Then, after what he later called a moral crisis accompanied by ill health, he turned to writing fiction. With his first novel—Fontamara, published originally in German translation in Zurich, then in other translations all over the world—he established himself as a powerful literary voice, a position confirmed by his second novel, Bread and Wine, also written in exile. By the time he returned to Italy, at the end of the war, he already had an international reputation.3
But to recite baldly the events of Silone’s life gives an inadequate notion of his significance. All of us who live among books, who have been readers all our lives, cherish a few writers—perhaps no more than two or three—as if they wrote especially for us. These are the writers who seem to express our thoughts before we ourselves have quite formed them. They introduce us to a world new to us, yet one where we seem always to have lived, where we feel miraculously at home.
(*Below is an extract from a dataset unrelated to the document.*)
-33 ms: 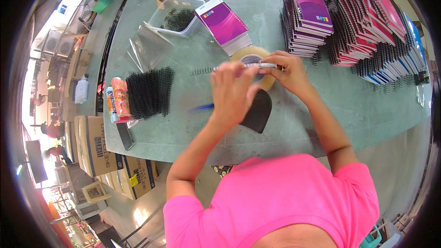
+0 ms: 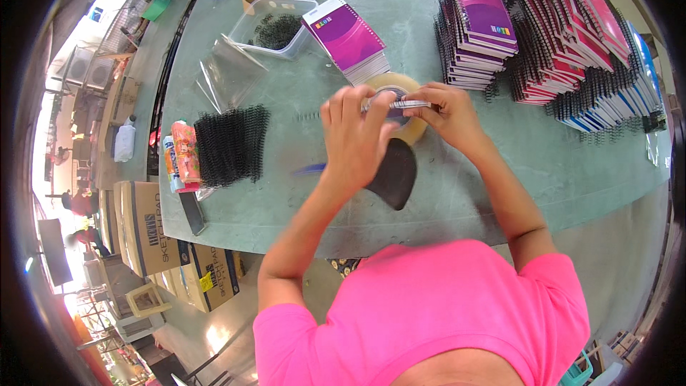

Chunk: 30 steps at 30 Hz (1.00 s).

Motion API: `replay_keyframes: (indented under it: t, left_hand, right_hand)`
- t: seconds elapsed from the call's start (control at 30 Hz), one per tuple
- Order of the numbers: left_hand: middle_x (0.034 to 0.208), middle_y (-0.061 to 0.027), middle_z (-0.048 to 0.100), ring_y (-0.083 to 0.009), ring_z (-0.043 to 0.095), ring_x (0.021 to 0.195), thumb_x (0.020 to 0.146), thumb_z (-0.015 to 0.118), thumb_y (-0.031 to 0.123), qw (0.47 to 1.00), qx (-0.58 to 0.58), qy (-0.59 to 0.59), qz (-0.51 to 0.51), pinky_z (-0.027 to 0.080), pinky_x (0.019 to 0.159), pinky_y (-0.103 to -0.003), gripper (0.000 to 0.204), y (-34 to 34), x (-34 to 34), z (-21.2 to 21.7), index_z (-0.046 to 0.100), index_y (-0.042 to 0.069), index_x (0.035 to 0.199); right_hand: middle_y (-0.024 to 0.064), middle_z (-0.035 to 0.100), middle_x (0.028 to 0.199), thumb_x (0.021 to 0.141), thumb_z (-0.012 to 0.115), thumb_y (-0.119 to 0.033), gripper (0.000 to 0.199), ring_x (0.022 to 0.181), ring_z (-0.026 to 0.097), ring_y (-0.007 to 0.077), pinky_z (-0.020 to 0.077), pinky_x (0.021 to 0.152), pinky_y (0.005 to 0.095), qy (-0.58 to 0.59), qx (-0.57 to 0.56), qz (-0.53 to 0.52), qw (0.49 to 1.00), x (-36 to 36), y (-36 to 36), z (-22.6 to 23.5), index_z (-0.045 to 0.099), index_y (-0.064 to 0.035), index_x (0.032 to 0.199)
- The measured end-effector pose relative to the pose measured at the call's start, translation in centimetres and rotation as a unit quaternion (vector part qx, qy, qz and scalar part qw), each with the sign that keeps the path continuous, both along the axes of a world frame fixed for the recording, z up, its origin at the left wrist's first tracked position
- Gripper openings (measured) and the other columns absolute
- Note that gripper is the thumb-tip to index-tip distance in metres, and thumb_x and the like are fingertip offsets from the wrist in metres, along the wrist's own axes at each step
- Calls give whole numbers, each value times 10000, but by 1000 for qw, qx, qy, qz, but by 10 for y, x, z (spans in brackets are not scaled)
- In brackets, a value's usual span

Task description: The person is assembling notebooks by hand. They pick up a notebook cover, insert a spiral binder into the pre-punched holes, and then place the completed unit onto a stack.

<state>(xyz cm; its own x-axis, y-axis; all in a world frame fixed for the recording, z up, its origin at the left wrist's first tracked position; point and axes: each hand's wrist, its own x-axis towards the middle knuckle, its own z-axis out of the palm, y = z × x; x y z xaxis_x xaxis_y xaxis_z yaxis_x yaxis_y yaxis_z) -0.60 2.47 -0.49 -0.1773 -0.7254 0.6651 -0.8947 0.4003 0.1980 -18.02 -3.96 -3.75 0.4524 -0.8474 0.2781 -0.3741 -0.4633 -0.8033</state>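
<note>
My right hand pinches the right end of a small notebook, held edge-on toward me. My left hand bends its fingers over the notebook's left part, around a black spiral coil whose free end sticks out to the left. The exact grip of the left fingertips is blurred. Beneath both hands lies a large roll of clear tape, partly covered. Closer to my body is a flat black rounded piece, and a blue pen rests beside my left wrist.
Black coils lie bunched at left beside a pink packet. Behind are a clear tub of coils, plastic film and purple-covered pads. Bound purple notebooks, red ones and blue ones are stacked at right.
My left hand has shifted slightly left and its fingers have spread a little over the coil. The notebook and right hand stay almost in place.
</note>
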Motion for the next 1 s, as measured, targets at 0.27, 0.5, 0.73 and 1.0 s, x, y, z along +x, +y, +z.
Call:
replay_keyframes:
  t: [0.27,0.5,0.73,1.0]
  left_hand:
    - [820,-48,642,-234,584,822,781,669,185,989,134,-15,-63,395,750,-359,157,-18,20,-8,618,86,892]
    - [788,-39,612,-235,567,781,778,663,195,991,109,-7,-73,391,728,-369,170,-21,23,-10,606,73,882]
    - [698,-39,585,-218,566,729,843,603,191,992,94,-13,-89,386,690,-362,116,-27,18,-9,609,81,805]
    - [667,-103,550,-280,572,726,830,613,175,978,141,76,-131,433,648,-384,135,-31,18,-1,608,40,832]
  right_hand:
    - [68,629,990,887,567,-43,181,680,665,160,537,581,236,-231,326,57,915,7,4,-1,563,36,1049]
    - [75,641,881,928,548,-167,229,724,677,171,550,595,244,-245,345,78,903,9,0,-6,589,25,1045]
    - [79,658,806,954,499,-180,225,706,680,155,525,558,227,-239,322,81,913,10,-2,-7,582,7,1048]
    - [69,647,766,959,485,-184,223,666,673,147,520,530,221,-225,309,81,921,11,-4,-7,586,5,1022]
For me two such writers have been Thoreau and Silone. I first read Thoreau when I was barely in my teens and was clumsily, instinctively making myself into a pacifist, a conscientious objector. At that time, these ideas of mine were abstractions. But a few years later, when I was a freshman in college, the bombing of Pearl Harbor brought me and my ideas up against concrete reality. With a copy of Walden in my musette bag, I joined the American Field Service and went off to Africa to drive an ambulance with the British army: in uniform, yes, but technically a civilian, specifically and happily forbidden to bear arms.
By the time I reached North Africa the fighting there was over; encamped in the Libyan desert, my fellow drivers and I had nothing to do but wait until we were sent somewhere else. The rumors favored Italy. Meanwhile, we lay in the sun and read. Books were in short supply, beyond price. We borrowed and—I’m afraid—even stole them. In one of those frequent trades, I acquired Silone’s first two books, Fontamara and Bread and Wine.
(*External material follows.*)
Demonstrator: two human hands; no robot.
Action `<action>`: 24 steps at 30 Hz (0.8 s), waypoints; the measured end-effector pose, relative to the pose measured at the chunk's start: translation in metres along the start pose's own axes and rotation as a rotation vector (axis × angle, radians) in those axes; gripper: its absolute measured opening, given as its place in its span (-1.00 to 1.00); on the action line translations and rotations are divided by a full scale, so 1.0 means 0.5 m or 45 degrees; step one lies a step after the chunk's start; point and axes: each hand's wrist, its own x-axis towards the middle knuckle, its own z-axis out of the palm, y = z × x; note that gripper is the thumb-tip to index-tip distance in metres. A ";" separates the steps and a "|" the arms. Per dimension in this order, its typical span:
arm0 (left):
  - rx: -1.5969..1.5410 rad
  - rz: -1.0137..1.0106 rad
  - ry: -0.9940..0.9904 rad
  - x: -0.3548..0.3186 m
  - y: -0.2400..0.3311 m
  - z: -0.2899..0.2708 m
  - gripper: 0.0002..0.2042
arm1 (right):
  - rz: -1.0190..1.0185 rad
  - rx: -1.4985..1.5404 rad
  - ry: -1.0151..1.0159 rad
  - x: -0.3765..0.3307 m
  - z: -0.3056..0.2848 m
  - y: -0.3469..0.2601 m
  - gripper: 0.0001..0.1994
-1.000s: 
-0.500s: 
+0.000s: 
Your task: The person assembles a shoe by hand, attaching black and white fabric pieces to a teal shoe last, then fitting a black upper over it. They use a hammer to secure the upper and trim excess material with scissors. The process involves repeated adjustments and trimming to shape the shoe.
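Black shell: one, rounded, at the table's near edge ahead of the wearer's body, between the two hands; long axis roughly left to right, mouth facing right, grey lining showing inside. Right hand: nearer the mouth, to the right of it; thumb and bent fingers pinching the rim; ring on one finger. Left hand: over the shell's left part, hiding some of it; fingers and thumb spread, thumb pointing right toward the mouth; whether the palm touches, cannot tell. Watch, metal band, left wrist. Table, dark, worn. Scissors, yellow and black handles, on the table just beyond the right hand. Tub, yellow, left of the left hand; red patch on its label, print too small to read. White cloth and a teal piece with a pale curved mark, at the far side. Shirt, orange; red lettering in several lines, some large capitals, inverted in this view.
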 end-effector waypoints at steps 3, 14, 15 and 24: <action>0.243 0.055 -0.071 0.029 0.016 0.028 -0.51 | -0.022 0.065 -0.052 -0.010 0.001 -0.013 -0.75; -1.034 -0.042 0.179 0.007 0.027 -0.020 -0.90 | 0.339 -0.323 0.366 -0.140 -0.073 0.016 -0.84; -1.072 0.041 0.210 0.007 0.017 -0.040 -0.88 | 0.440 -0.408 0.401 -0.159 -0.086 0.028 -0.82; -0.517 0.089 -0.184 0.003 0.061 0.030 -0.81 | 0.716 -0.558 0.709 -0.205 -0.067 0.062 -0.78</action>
Their impact on me was immediate and deep. This was my real introduction to Italy. Though I had then barely heard of the Abruzzo (I remembered a reference to the region as a cold, hard place in an early chapter of Hemingway’s A Farewell to Arms), I was struck by Silone’s pervasive feeling for the plight of its poor and oppressed. A passage in Fontamara that particularly affected me concerned not merely cruelty but the indifference with which that cruelty was marked:
…For twenty years I knew the monotony of the earth, the rain, the wind, the snow, the saints’ days, the worries, the troubles and the poverty—the everlasting poverty handed down by fathers who inherited it from grandfathers, and in the face of which honest toil had never been of any use. The hardest injustices were of such long standing that they had acquired the naturalness of the rain, the wind and the snow. The life of men, of the beast of the field, and of the earth itself seemed enclosed in an immovable ring, held in the viselike grip of the mountains and the changes of the season, welded into an unchanging natural cycle as in a kind of never-ending imprisonment.
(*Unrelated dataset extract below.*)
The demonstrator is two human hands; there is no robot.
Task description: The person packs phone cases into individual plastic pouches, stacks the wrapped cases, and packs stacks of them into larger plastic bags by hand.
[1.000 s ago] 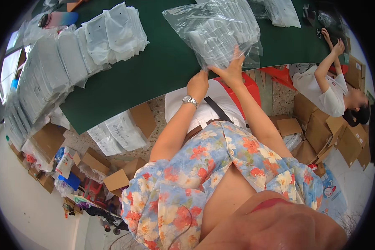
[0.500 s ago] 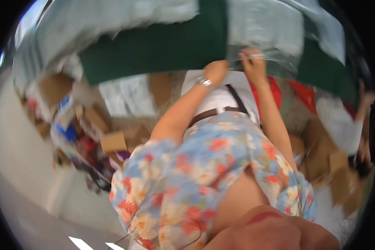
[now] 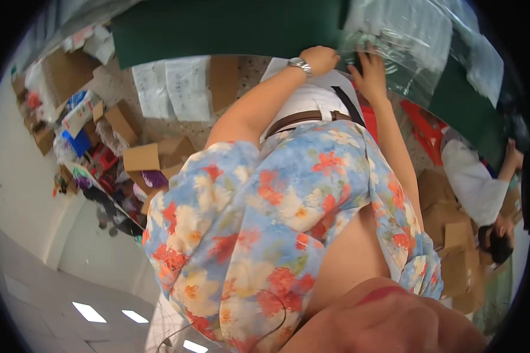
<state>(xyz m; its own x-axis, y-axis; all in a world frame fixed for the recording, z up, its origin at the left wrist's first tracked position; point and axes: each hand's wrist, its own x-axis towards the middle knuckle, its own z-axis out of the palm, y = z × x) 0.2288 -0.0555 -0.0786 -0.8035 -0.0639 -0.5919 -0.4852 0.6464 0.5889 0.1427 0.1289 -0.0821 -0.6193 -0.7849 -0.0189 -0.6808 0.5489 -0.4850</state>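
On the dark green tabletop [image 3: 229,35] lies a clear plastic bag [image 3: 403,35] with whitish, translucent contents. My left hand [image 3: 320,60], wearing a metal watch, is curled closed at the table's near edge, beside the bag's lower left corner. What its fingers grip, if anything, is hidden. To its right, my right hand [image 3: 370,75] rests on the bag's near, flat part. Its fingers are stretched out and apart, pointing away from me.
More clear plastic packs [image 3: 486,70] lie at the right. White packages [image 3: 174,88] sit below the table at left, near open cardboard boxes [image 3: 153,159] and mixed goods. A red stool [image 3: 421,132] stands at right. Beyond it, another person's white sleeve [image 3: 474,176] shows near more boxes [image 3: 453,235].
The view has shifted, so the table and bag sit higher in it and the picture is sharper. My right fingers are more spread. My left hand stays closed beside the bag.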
When I read Silone’s words, some inchoate, previously unacknowledged emotions of my own came to the surface and began to take shape. Silone had, since childhood, witnessed the day-to-day injustices of local authorities against the defenseless poor; and, as I learned of these previously unimagined events, I was forcefully reminded of my Southern hometown and the situation of its black inhabitants, treated always with casual offensive superiority, if not often with actual cruelty. My pacifism took on another, broader meaning that was to affect my postwar future.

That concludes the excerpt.